La dernière partie pour la première place a commencé. Dehors, il fait sombre, la nuit tombe. Les supporteurs Kirghizes encerclent le terrain. Une masse noire et informe de costumes sportifs, de vestes en cuir et éparses, quelques gilets orange fluo des employés de la mairie de Moscou. Vers la fin de la deuxième mi-temps, les joueurs s’affrontent verbalement pour une balle perdue. Ils s’empoignent, très vite suivis par leurs supporteurs, crient et se bousculent, jusqu’à ce qu’un vieil homme, dans sa veste en cuir, comme sorti tout droit de la série Le clan des Sopranos, fasse écarter la foule et calme les esprits.
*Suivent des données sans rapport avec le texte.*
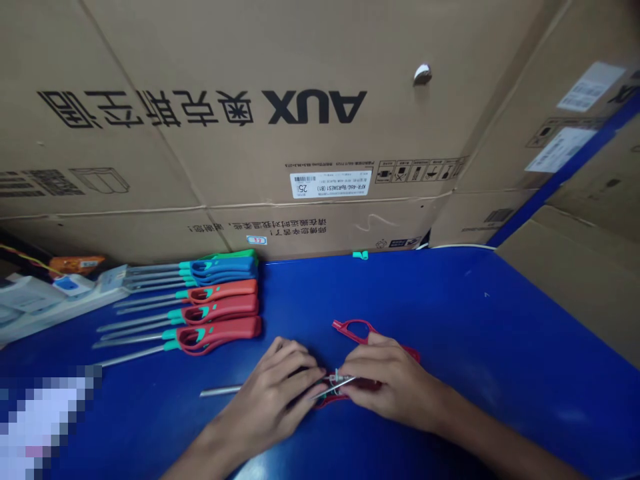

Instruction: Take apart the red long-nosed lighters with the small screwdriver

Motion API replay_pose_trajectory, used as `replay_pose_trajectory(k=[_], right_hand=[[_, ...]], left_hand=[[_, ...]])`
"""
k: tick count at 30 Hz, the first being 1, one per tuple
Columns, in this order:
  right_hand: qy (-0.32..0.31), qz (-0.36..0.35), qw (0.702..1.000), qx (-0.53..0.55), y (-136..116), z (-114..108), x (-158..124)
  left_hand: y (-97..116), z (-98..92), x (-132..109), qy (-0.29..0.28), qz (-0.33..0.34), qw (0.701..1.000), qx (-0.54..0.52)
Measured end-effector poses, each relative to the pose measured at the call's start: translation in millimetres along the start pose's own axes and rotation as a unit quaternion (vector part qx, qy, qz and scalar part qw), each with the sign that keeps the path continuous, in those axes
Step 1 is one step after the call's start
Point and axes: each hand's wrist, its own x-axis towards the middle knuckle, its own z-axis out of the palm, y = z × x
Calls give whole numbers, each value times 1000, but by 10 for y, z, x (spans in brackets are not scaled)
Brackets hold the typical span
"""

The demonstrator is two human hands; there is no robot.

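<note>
A long-nosed red gas lighter (330,402) lies opened on the blue table, its inner parts showing between my hands. Its metal tube (220,391) sticks out to the left from under my left hand (280,387), whose fingers are closed on the lighter's front end. My right hand (387,377) is over the handle, thumb and fingers pinching a slim metal tool (336,387) that slants across the open parts; its exact kind is unclear. Just beyond my right hand rests a loose red half shell (345,327), partly covered by that hand.
Several lighters (220,335) in red, orange, blue and green are lined up at left, tubes pointing left. Behind them is a white power strip (107,287). A cardboard wall (240,160) borders the back. A small teal piece (360,255) lies near it.
</note>
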Motion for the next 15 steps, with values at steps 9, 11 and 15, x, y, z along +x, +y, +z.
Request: replay_pose_trajectory(k=[9,11,15], right_hand=[[32,-19,999,17,-41,33,-1],[28,-15,999,15,-46,32,-9],[17,-13,1000,9,-42,16,-15]], left_hand=[[60,48,-26,-49,-39,998,-27],[85,60,-15,-54,-40,998,-17],[100,90,2,-29,-7,999,17]])
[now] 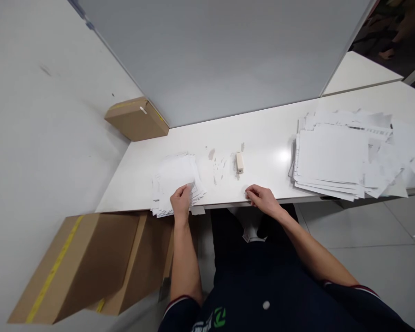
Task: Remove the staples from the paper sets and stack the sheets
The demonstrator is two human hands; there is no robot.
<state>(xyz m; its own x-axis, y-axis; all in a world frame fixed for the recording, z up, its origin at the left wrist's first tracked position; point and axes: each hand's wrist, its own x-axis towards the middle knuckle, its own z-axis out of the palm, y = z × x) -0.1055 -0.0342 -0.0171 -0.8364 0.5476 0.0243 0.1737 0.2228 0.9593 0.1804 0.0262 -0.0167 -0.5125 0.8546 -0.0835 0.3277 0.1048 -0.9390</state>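
Observation:
My left hand [180,200] is closed in a pinch over the right front part of a loose stack of white papers [174,170]. A sheet of paper [193,188] with faint print shows at its fingertips. My right hand [263,199] hovers by the table's front edge, fingers curled together; whether anything small sits between them I cannot make out. Between and beyond the hands lies a small cream-coloured block [240,162] with a dark detail on its near end. Grey smudges mark the tabletop around it.
A larger, untidy pile of papers [332,154] covers the right of the white table [263,133]. A cardboard box [138,121] stands in the back left corner. More cardboard boxes [86,263] are below at the left. A grey panel [221,60] rises behind the table.

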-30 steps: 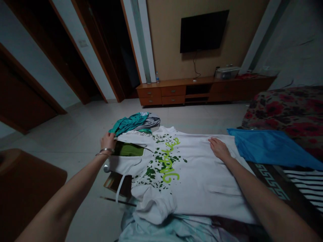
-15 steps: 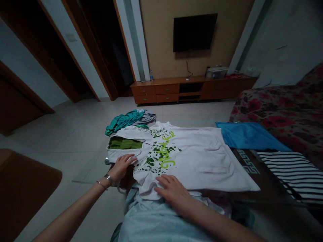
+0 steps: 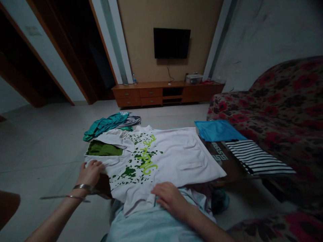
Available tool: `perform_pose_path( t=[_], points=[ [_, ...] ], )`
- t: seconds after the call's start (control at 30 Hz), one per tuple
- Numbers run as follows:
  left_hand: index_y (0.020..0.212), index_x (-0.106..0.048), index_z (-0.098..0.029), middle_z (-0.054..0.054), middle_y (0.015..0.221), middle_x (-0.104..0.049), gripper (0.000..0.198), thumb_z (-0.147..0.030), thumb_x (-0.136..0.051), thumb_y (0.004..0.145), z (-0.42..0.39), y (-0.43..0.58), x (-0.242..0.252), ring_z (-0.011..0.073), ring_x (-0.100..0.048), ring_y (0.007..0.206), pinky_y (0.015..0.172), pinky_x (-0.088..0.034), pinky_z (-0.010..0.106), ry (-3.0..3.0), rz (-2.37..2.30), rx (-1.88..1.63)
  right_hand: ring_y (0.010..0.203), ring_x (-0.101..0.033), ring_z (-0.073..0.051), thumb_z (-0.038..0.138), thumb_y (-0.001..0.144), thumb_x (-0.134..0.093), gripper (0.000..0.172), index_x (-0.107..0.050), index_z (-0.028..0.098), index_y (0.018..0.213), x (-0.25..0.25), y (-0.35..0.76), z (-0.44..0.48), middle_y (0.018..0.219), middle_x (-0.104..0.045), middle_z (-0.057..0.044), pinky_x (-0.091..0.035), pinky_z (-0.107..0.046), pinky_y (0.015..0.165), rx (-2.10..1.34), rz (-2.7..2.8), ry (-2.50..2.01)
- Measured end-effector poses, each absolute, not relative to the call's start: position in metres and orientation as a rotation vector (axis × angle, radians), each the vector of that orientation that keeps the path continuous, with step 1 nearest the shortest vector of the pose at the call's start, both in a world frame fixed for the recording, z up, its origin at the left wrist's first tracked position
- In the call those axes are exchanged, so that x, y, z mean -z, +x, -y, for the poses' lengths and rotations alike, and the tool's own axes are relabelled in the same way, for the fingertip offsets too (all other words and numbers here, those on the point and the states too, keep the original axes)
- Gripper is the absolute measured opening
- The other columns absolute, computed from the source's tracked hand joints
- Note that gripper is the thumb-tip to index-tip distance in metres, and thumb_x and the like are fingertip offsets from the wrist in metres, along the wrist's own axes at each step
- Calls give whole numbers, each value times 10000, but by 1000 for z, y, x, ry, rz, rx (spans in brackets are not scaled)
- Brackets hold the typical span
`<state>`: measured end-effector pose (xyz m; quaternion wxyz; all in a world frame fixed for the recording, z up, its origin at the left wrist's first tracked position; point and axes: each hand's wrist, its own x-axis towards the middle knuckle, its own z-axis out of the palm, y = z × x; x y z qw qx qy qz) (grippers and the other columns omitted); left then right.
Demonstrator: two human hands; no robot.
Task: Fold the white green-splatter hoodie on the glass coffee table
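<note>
A white hooded shirt with green splatter and lettering lies spread out flat, its hood to the left and its hem to the right. Green lining shows inside the hood opening. My left hand, wearing two bracelets, has its fingers bent over the hood's near edge. At the shirt's near side, close to the sleeve, my right hand has its fingers closed on the fabric. Its thumb is partly hidden. Pale blue cloth lies across my lap below the shirt.
A dark table carries a folded blue garment and a striped black-and-white one on the right. Teal and grey clothes are heaped beyond the hood. A floral sofa stands right; a TV cabinet lies ahead.
My view has turned to the right. My left hand has moved along to the hood's near edge, and both hands' fingers have gone from spread to bent on the fabric.
</note>
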<state>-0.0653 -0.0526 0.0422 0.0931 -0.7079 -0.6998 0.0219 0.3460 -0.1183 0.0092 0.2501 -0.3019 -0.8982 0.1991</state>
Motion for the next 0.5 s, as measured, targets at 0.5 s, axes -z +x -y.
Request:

Le match reprend.

 

— Que d’émotions, déclare en souriant Davliaiev, comme s’il voulait se justifier.

 

— Cela vous arrive d’avoir des problèmes avec la police durant les tournois ?

 

— C’est arrivé quelques fois que l’on nous dégage. Mais en général, tant que les habitants du quartier ne se plaignent pas, ils laissent faire.

 

La troisième mi-temps, l'équipe Nookat avait une sérieuse avance, qui lui a permis de finalement remporter le tournoi, pour la troisième fois consécutive. Pour la cérémonie finale, ni médaille, ni trophée, ni piédestal. Les Kirghizes se sont simplement rassemblés en cercle. Le vieil homme à la veste de cuir s’avance et remet une enveloppe contenant l'argent au capitaine de l'équipe vainqueur. Almaz Atabaev s'est attribué la somme la plus rondelette. Recomptant les billets, il a remis 2 000 roubles à chacun (environ 50 euros), se réservant la somme restante. La nuit est tout à fait tombée maintenant. Les kirghizes se dirigent par petits groupes vers le métro. Deux garçons se sont approchés du terrain, un filet et un ballon de volley à la main. Denis et Oleg habitent le quartier et le soir, ils viennent s’entraîner.

 

— Cela vous dérange-t-il qu’ils occupent le terrain, durant la journée, en week-end ?

 

— Non, pas vraiment, répond Oleg. — Qu’ils jouent. Ils sont arrivés les premiers. Nous aurions bien aimé jouer avec eux, mais notre niveau est trop faible. Pas envie de perdre, me confie-t-il.